O.R.: Talvolta penso che i pazienti dello psicodramma possano entrare in uno stato alterato di coscienza. Non credi che lo psicodramma per certi versi sia sempre un trattamento ipnotico anche quando non si pone programmaticamente come un ‘ipnodramma’ vero e proprio? 

Y: Una volta a LA un gruppo di una società di ipnotisti mi chiese di dirigere uno psicodramma con un gruppo di ipnotisti e io accettai con entusiasmo. Fu una sessione davvero interessante e alla fine cominciai a ricevere alcuni commenti riguardo lo psicodramma e l’ipnosi. Uno alzò la mano e disse “Non lo sa dottor Yablonski che lei ci ha appena ipnotizzato?” e io mi resi conto che qualcosa era avvenuto ma non consciamente, cioè che lo psicodramma in se e per sé era stato davvero suggestivo e ipnotico per le persone del gruppo perché entrarono in una sfera altra, un’altra dimensione delle loro emozioni, della loro mente, dei loro sentimenti. Lo psicodramma ha un effetto ipnotico molto profondo.
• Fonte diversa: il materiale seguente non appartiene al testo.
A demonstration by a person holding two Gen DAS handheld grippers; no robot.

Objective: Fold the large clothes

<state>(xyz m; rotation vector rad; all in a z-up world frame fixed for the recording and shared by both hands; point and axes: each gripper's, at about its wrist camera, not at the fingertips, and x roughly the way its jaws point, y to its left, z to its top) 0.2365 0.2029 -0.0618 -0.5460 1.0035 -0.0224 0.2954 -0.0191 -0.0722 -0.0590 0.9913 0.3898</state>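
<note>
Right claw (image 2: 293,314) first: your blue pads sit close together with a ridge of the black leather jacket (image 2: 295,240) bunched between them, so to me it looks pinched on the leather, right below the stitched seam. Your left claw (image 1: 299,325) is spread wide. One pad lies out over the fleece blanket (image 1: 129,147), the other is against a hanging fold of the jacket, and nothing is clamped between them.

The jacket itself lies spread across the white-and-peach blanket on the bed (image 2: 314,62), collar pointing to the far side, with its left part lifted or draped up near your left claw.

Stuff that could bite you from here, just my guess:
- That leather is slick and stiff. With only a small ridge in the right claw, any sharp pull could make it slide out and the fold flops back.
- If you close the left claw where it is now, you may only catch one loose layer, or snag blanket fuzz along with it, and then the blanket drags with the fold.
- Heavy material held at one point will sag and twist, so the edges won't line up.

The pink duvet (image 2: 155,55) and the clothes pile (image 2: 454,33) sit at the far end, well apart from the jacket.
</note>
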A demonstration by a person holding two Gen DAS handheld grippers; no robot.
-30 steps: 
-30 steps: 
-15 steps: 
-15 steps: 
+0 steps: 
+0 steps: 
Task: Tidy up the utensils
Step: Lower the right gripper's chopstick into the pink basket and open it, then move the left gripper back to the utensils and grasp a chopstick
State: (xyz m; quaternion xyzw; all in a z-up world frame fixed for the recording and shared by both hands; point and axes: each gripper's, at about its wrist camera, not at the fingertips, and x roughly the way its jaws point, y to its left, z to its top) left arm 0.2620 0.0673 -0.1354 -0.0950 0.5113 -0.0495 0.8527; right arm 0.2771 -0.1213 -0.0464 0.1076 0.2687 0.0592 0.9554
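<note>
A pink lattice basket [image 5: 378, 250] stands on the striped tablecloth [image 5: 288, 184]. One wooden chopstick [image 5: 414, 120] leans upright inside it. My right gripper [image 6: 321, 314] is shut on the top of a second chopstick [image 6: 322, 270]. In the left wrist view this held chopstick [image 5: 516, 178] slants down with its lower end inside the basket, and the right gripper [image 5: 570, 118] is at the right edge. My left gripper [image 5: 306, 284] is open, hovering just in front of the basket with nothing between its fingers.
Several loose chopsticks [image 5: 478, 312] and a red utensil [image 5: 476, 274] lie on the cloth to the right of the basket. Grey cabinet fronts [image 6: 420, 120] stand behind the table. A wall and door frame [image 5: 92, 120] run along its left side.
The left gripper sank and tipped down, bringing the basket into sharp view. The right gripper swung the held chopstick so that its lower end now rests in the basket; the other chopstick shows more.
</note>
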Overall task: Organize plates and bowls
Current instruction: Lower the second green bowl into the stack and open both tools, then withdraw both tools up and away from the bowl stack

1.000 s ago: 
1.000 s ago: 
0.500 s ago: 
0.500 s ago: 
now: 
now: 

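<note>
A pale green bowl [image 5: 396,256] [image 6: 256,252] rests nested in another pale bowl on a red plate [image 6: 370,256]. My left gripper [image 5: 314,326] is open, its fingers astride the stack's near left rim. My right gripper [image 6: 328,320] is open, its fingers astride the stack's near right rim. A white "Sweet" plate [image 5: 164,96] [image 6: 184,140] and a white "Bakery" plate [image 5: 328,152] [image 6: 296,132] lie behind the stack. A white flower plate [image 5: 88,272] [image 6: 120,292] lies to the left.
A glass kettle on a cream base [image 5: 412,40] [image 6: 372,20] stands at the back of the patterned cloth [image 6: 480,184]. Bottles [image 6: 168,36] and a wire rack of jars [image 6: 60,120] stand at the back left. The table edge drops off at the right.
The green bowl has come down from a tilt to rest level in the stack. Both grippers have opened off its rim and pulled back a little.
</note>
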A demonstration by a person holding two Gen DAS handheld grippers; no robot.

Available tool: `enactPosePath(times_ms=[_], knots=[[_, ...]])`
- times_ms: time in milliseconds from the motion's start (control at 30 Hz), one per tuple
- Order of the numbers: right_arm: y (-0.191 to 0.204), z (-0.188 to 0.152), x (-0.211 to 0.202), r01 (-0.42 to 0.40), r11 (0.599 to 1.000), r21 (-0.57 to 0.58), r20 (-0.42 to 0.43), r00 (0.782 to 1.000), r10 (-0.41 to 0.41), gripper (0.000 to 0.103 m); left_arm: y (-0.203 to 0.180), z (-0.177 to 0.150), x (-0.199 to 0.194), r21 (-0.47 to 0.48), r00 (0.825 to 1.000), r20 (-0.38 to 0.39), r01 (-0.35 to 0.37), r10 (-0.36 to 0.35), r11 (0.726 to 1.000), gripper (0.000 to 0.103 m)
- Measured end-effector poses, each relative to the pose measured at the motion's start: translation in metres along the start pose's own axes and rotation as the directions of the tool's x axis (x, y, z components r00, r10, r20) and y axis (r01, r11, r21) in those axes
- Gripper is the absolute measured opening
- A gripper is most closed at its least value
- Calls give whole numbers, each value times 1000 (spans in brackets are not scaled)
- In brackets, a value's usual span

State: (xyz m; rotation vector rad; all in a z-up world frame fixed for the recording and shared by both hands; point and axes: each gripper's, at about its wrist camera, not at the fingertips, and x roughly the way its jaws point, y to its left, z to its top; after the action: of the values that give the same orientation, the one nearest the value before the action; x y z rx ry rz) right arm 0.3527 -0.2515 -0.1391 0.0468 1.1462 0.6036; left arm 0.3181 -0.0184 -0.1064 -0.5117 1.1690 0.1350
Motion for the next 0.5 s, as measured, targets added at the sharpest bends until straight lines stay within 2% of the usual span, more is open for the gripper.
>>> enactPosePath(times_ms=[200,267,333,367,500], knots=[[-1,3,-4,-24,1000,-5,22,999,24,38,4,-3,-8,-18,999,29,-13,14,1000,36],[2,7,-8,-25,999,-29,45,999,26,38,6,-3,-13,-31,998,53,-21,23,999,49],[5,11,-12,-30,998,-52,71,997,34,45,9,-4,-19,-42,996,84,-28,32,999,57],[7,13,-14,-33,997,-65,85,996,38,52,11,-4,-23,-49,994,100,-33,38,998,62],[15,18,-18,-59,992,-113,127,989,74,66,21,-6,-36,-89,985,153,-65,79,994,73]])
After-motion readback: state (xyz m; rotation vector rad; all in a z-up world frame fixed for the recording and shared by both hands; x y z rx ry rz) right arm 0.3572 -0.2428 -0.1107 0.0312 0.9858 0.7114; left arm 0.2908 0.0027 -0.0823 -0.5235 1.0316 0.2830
O.R.: Anche la fase del warming-up potrebbe corrispondere all’induzione formale della trance che precede la vera e propria elaborazione ipnotica. 

Y: Non l’ho mai vista in questo modo ma sono d’accordo con te che la fase di riscaldamento corrisponda a quei procedimenti ipnotici che si vedevano nei vecchi film di serie B. Quei film dove un’ipnotista con in mano un pendolino sgrana gli occhi, punta le dita e sequestra la consapevolezza del paziente. E ora direi di finire perché il gruppo mi aspetta e se ti unisci a noi ne sarei felice.